Pasteur had a few calm days after these debates. Whilst planning out new investigations, he was much interested in the plans for his Institute which were now submitted to him. His thoughts were always away from Bordighera, which he seemed to look upon as a sort of exile. This impression was partly due to the situation of the town, so close to the frontier, and the haunt of so many homeless wanderers. He once met a sad-faced, still beautiful woman, in mourning robes, and recognized the Empress Eugénie.
Shortly afterwards, he received a visit from Prince Napoleon, who dragged his haughty ennui from town to town. He presented himself at the Villa Bischoffsheim under the name of Count Moncalieri, coming, he said, to greet his colleague of the Institute. Rabies formed the subject of their conversation. The next day, Pasteur called on the Prince, in his commonplace hotel rooms, a mere temporary resting place for the exiled Bonaparte, whose mysterious, uncompleted destiny was made more enigmatical by his startling resemblance to the great Emperor.

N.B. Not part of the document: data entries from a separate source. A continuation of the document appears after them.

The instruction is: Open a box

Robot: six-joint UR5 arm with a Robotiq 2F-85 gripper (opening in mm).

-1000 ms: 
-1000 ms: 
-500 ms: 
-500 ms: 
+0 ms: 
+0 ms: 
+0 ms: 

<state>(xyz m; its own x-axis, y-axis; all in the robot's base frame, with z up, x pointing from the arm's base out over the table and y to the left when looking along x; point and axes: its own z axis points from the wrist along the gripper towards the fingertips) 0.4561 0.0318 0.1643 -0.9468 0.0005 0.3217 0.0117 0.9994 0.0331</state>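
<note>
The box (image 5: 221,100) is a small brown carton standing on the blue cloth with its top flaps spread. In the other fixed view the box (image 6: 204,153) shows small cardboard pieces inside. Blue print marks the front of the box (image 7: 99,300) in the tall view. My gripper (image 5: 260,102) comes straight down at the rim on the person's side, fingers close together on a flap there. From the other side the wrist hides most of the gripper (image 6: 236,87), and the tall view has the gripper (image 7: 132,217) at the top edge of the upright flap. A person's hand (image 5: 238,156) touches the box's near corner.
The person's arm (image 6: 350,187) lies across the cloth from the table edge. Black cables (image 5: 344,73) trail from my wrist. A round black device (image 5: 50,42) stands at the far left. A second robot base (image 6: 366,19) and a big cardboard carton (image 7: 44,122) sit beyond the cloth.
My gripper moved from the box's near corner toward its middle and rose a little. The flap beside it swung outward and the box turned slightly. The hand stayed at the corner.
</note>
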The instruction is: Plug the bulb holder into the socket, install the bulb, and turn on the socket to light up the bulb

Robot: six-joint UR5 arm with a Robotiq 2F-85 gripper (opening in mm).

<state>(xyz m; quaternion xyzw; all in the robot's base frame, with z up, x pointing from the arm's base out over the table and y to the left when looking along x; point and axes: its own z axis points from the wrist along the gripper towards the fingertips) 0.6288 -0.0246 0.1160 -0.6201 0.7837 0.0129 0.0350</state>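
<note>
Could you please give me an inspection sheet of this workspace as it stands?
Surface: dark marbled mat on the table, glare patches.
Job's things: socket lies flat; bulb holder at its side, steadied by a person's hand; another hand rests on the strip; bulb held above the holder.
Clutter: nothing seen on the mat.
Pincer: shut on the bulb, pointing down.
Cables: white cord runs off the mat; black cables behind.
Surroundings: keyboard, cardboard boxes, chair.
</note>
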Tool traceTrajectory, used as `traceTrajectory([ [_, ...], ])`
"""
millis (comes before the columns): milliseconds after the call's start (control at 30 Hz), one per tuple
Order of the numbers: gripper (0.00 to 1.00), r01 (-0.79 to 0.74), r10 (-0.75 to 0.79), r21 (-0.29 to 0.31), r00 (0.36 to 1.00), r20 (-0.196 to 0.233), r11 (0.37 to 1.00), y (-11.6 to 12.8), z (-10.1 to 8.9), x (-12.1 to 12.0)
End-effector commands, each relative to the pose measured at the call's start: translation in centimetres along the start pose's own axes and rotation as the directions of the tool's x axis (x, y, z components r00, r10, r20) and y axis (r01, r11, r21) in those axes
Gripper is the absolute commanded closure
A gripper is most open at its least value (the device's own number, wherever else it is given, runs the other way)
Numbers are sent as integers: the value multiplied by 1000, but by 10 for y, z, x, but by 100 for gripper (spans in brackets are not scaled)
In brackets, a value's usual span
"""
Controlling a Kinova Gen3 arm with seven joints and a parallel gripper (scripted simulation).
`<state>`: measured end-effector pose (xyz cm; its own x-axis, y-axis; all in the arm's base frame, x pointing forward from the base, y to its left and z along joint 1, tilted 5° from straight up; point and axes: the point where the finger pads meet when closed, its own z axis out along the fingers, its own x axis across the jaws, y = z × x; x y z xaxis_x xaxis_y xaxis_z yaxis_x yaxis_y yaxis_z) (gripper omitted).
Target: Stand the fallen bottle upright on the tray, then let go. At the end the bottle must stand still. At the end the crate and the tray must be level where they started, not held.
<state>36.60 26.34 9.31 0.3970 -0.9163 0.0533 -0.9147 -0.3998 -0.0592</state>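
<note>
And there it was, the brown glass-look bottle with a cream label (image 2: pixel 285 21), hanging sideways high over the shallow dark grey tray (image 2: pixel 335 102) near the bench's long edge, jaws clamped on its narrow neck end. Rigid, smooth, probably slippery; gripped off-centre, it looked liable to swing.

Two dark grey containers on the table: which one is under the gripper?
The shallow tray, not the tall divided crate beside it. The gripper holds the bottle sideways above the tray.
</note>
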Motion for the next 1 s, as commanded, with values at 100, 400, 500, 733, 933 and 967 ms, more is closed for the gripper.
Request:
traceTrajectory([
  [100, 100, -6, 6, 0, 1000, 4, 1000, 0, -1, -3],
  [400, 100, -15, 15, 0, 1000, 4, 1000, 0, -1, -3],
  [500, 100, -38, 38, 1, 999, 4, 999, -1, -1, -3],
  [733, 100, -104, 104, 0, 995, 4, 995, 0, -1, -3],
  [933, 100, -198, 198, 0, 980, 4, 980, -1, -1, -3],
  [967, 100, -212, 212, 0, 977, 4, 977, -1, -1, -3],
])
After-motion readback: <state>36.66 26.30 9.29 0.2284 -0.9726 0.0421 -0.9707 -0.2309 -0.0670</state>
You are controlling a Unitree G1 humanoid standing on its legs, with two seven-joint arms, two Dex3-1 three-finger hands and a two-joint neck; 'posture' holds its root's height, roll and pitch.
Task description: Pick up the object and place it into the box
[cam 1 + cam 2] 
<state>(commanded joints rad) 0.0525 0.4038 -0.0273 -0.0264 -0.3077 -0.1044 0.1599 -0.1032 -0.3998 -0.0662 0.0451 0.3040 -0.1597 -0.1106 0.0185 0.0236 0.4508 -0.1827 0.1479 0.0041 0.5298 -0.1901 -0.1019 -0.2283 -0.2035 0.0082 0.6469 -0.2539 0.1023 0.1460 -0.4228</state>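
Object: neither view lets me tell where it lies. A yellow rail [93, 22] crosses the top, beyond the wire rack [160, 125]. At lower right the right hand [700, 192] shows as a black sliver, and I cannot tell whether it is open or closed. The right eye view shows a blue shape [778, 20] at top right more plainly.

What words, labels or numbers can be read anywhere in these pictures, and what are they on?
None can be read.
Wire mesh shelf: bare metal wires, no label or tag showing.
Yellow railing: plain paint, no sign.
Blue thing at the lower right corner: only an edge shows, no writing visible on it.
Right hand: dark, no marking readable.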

On February 23, the day after the carnival, early in the morning, a violent earthquake cast terror over that peaceful land where nature hides with flowers the spectre of death. At 6.20 a.m. a low and distant rumbling sound was heard, coming from the depths of the earth and resembling the noise of a train passing in an underground tunnel; houses began to rock and ominous cracks were heard. This first shock lasted more than a minute, during which the sense of solidity disappeared altogether, to be succeeded by a feeling of absolute, hopeless, impotence. No doubt, in every household, families gathered together, with a sudden yearning not to be divided. Pasteur’s wife, children and grandchildren had barely had time to come to him when another shock took place, more terrible than the first; everything seemed about to be engulfed in an abyss. Never had morning been more radiant; there was not a breath of wind, the air was absolutely transparent.